ちなみに、筋肉量を意識する際には、除脂肪体重が測定できる体重計を使うのもおすすめです。
 
4)日々の自分の変化は把握していますか?
・疲れやすい ・喉がかわく ・足の違和感
こうした変化は、たまにで構いませんのでメモしておくと、早めの対処につながります。

 

◆ 食事・栄養ポイント4点

1)主食の食べ方を意識
まずは血糖値を急に上げない食べ方が重要とされています。
・ご飯は早食いをやめ、ゆっくり食べる
・野菜やきのこを先に食べる
・パンよりご飯の方が、血糖変動が穏やかという報告もあり
「控える」より「順番を変える」だけでも血糖の急激な変動が軽減されます。

2)たんぱく質をしっかり
高齢になるほど筋肉量は減り、血糖コントロールが不安定になりがち。
糖尿病と筋肉量に関する研究では、「適正量のたんぱく質摂取が長期的なQOL維持に有効」
と指摘されています。
例:魚、大豆製品、卵、鶏むね肉など脂質の多すぎないものを中心に。ただし、腎障害などが既にある場合はたんぱく質摂取制限を伝えられている場合もあるかと思います。
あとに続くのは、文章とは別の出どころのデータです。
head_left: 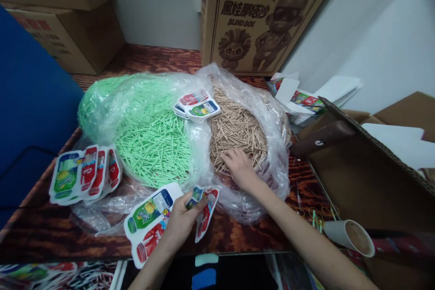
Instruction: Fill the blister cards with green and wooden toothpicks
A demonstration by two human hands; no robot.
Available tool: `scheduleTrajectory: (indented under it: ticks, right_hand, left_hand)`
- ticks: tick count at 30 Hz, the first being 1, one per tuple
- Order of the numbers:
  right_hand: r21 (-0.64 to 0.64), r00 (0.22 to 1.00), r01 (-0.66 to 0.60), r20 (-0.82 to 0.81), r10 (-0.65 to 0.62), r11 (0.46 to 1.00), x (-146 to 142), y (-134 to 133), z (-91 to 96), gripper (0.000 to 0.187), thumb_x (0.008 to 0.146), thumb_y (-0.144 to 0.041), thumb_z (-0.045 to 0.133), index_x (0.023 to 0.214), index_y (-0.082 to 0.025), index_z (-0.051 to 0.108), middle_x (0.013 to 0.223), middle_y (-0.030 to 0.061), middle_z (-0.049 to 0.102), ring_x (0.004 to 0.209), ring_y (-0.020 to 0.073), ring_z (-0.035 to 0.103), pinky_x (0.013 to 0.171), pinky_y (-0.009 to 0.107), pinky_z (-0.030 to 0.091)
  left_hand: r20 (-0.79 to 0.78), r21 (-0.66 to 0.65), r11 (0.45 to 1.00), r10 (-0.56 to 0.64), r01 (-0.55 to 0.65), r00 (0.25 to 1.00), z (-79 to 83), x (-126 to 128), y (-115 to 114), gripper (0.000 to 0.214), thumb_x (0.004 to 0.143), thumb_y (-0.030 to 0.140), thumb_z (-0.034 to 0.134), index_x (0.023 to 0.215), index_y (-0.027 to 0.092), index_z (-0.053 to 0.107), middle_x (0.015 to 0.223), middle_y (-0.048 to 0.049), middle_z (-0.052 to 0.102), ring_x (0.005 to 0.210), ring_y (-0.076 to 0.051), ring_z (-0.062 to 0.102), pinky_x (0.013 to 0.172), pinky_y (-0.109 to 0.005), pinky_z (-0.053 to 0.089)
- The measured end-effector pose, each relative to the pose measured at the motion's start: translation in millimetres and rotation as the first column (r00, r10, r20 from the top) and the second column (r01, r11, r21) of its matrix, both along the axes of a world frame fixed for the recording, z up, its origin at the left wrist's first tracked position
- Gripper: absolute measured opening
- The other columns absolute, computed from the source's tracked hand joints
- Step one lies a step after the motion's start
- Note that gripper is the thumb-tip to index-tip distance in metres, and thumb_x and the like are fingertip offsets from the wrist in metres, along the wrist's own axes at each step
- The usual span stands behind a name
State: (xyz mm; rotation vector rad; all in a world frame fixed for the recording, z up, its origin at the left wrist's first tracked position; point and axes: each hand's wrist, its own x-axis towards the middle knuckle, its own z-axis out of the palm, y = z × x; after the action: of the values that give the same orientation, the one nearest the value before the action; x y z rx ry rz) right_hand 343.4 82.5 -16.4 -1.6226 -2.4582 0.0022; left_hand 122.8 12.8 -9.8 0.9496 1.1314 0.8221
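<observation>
My left hand is closed on a fan of soda-printed plastic packets near the table's front edge. My right hand lies knuckles up on a pile of tan sticks inside a clear plastic bag; its fingertips curl down among the sticks and are partly hidden. To the left, a second clear bag holds a pile of green sticks. Two more packets rest on top where the bags meet.
A stack of packets lies at the left on the dark wooden table. A printed cardboard box stands behind the bags. At right are an open cardboard box, a paper cup and loose rubber bands.
</observation>
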Motion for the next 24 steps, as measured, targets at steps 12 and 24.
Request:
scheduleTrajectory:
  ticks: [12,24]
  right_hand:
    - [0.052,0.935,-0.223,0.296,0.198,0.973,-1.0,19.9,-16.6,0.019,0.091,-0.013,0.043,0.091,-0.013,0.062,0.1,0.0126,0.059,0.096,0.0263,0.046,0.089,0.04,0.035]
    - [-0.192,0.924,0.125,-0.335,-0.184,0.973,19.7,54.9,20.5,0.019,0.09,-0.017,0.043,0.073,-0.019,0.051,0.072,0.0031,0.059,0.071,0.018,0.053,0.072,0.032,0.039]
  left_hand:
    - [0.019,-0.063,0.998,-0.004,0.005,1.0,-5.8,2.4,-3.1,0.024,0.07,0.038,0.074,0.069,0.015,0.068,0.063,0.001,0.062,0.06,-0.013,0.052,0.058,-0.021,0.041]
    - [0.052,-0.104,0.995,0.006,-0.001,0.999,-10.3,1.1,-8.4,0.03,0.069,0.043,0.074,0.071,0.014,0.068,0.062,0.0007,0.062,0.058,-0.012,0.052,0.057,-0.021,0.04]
その場合は主治医の指示に従ってください。

3)「まったく甘い物をやめる」は逆効果なことも
心理学的にも、完全な禁止は反動の原因に。
最近のガイドラインでも、「量とタイミングを工夫すれば甘いものと付き合っても良い」とされています。
例:食後すぐに少量を楽しむ(空腹時は血糖値が上がりやすい)。
1日の摂取量の目安は食事バランスガイドで2つ(SV)で、みかんだったら2個程度。

ただ、最近の果物は甘さが強いものが多いので摂りすぎはNGです。
 
4)腎臓への配慮も長期的には大切
糖尿病は腎臓の負担が焦点になります。
塩分のとりすぎや加工食品中心の食生活は、腎臓への負担を増やす可能性があります。
塩を抜くのではなく、外食の汁を残す・味付けを薄める・食塩代替製品の利用(塩化カリウムなど)などの小さな工夫が長い目でみて効果的です。
ただし、すでに腎機能が低下している方の塩化カリウムの利用は高カリウム血症のリスクがあるため、医師への相談が必要です。

 

 ◆ 最近の糖尿病治療

1)治療の選択肢が増えている
日本糖尿病学会の最新情報では、食後血糖を緩やかにする薬や、体重への影響に配慮した薬など、患者さんの生活スタイルに合わせて選択しやすくなってきていると紹介されています。

2)合併症の予防率が上がっている
脳卒中・心血管などの血管系疾患発症リスクは、適切な治療と生活習慣改善で減らせるという研究報告がいくつも出ています。病院によっては1970年代~2010年代で25%ほどになっているケースもあるようです。
一度大きな病気を経験しても、その後も元気に生活を続けている例は珍しくありません。

2022年の調査では、日本において「糖尿病が強く疑われる人」は約1,000万人(男性18.1%、女性9.1%)とされています。
男性は約5人に1人、女性は約10人に1人。また、65歳以上では20%以上、75~79歳では24.4%と、高齢になるほど有病率は高くなります。
これだけ身近な病気だからこそ、不安に振り回されるのではなく、上手な付き合い方を考えながら過ごしていきたいですね!